DIRECTIONS - Produce word for word the lines of the data below running from the one that has "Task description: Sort" to the one that has "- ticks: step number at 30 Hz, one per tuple", inclusive, and no others.

━━━━

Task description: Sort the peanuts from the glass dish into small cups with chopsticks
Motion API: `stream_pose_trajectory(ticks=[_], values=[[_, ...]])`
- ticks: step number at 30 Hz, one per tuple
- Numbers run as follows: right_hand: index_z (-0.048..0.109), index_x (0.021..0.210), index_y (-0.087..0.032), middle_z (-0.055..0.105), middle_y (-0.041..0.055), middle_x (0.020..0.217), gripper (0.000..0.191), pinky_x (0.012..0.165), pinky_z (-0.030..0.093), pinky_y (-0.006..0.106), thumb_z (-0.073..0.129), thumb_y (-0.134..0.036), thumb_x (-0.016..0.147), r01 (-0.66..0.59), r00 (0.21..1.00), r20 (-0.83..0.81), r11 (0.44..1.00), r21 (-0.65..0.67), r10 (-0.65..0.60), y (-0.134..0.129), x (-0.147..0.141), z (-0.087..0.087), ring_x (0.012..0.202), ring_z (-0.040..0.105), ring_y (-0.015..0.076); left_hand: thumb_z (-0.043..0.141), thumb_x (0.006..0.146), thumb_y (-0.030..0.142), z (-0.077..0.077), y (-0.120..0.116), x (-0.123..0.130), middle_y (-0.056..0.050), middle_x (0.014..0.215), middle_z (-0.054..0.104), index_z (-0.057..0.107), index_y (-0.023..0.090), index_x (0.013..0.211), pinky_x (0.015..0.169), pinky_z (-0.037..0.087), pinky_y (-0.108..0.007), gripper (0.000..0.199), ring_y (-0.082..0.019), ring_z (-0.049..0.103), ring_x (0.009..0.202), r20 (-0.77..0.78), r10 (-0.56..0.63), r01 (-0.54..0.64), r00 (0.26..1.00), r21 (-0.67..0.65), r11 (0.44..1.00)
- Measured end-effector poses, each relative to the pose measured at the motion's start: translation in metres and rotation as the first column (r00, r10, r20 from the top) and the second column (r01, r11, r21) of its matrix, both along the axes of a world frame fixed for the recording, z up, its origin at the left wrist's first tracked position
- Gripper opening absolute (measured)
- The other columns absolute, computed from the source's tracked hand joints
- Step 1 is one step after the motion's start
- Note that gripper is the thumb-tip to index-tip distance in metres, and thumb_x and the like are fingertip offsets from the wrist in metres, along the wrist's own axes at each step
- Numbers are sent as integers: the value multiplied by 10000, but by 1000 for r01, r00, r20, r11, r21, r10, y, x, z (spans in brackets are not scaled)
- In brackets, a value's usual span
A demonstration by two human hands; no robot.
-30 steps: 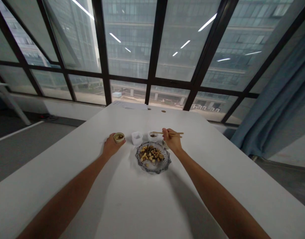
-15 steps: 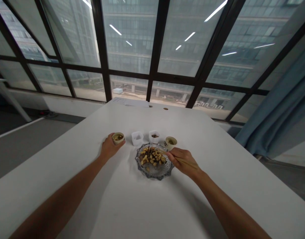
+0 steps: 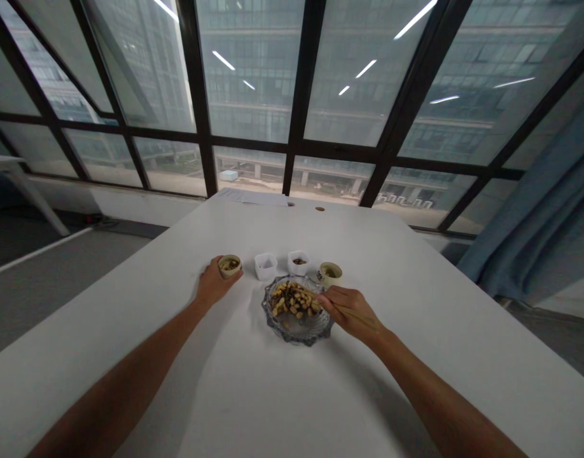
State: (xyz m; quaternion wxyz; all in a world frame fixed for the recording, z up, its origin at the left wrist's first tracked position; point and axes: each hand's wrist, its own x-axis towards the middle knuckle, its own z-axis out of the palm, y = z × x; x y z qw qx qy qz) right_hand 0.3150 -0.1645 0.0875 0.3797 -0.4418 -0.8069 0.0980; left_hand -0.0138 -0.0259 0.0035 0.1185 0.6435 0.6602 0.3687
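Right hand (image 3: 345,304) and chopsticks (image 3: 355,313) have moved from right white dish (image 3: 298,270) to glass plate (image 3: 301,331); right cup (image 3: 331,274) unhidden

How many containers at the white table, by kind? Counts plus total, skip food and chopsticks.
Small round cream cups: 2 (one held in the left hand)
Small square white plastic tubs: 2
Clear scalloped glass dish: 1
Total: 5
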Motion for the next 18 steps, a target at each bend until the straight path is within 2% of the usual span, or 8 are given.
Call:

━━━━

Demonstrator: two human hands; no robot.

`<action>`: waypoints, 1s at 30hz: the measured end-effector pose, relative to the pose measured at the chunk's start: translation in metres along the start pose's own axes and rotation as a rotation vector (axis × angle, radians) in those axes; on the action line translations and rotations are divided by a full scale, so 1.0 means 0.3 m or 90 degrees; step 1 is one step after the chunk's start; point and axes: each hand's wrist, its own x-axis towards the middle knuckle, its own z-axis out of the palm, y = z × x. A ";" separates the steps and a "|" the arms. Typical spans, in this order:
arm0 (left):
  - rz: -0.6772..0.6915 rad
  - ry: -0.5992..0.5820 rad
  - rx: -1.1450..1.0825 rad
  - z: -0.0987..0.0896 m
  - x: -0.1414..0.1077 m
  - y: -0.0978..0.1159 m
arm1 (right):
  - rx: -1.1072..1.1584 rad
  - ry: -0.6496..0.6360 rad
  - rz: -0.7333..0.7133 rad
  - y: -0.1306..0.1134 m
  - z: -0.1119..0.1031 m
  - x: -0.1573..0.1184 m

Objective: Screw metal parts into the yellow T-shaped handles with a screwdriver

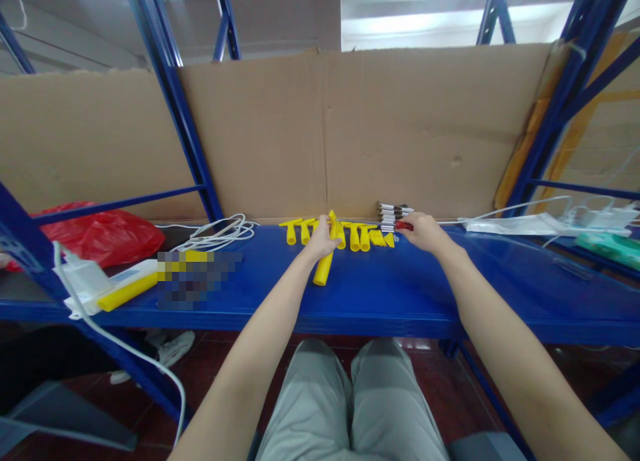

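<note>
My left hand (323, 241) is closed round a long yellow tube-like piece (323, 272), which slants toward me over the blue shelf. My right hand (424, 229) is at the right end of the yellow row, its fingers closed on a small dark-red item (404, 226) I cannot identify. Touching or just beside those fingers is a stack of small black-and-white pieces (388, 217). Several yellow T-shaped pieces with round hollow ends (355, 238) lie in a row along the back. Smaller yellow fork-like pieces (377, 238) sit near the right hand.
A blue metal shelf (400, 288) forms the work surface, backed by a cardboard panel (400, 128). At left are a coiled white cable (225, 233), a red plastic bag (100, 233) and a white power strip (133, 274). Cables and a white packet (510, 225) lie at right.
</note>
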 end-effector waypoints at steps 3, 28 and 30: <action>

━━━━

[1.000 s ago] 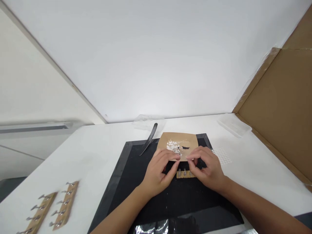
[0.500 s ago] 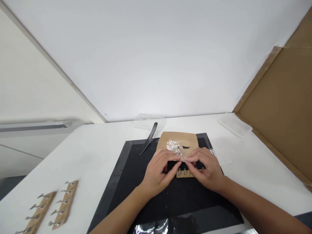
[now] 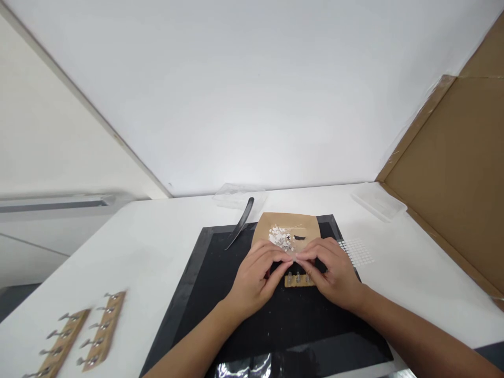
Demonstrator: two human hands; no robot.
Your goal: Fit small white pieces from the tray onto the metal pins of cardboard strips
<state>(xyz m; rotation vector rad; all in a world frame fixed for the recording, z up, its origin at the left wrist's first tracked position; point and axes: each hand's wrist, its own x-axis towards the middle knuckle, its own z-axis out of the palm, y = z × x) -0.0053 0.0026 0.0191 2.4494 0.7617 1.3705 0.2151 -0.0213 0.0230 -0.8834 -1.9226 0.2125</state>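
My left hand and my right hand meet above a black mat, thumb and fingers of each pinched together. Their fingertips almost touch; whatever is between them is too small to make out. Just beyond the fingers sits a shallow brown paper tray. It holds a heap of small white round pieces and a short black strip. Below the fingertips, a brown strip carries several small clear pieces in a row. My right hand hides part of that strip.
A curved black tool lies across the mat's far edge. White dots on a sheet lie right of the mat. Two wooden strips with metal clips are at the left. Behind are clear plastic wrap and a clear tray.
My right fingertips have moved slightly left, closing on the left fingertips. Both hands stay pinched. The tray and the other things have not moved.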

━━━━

SOLUTION TO THIS PROBLEM -
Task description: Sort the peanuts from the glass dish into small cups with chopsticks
Motion API: `stream_pose_trajectory(ticks=[_], values=[[_, ...]])`
- ticks: step number at 30 Hz, one per tuple

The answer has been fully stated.